South Carolina may bring back electric chair, once used to execute a 14-year-old boy later exonerated

George Stinney Jr.’s mug shot when he was arrested in 1944. The 5-foot-1, 90-pound boy was accused of brutally murdering two White girls. (Wikimedia Commons/State of South Carolina)

By Lindsey Bever and Gillian Brockell May 8, 2021 at 8:00 a.m. EDT

Barely 5 feet tall and not yet 100 pounds, George Stinney Jr. sat so small in the electric chair that the straps were too big to contain him. The 14-year-old had to sit on books for his head to reach the headpiece. And when the switch was flipped, the convulsions knocked down the large mask, exposing his tearful face to the crowd. That was June 16, 1944. Seventy years after his execution by electric chair, George was exonerated of the crime that ended his brief life. Read more HERE.

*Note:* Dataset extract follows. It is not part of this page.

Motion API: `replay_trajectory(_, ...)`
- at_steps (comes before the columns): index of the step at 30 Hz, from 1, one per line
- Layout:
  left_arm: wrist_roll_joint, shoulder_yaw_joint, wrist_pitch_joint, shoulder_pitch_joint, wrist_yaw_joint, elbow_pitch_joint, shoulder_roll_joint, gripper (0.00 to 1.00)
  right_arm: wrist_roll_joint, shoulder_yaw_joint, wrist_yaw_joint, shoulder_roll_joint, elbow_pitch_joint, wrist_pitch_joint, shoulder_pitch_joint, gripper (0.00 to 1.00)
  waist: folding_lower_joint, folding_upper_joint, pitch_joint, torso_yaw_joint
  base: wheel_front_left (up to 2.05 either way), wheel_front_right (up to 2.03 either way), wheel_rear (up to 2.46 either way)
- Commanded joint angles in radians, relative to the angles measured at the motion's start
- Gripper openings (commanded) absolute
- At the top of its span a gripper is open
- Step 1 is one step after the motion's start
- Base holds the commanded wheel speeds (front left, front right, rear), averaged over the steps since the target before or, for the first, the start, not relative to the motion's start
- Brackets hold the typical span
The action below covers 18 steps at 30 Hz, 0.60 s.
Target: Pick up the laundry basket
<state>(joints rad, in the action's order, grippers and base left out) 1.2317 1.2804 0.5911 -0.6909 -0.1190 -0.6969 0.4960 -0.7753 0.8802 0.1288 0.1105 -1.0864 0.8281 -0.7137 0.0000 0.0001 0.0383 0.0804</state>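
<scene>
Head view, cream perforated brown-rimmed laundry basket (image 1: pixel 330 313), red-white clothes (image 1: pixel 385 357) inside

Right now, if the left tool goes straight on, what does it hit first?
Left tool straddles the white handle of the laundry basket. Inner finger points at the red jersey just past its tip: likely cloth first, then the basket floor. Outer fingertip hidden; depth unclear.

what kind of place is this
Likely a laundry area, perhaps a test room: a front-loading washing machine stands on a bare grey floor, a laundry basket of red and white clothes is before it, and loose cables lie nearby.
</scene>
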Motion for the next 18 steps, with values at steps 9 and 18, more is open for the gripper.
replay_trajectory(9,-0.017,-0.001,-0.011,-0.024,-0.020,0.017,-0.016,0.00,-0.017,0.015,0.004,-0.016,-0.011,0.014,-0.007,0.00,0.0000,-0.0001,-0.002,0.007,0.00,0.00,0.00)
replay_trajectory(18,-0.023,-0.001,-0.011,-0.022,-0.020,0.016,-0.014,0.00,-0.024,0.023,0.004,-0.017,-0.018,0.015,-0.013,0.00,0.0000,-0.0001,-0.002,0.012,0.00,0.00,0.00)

The South Carolina House voted Wednesday to add a firing squad to the state’s execution methods amid a lack of lethal-injection drugs — a measure meant to jump-start executions in a state that once had one of the busiest death chambers in the nation. The bill, approved by a 66-43 vote, will require condemned inmates to choose either being shot or electrocuted if lethal injection drugs aren’t available. The state is one of only nine to still use the electric chair and will become only the fourth to allow a firing squad.

The debate in South Carolina comes as other states move away from the death penalty, which the U.S. Supreme Court reinstated in 1976. Last month, Virginia lawmakers voted in favor of abolishing the punishment, making the state — which had executed the second-most inmates after Texas — the first Southern state to eliminate capital punishment.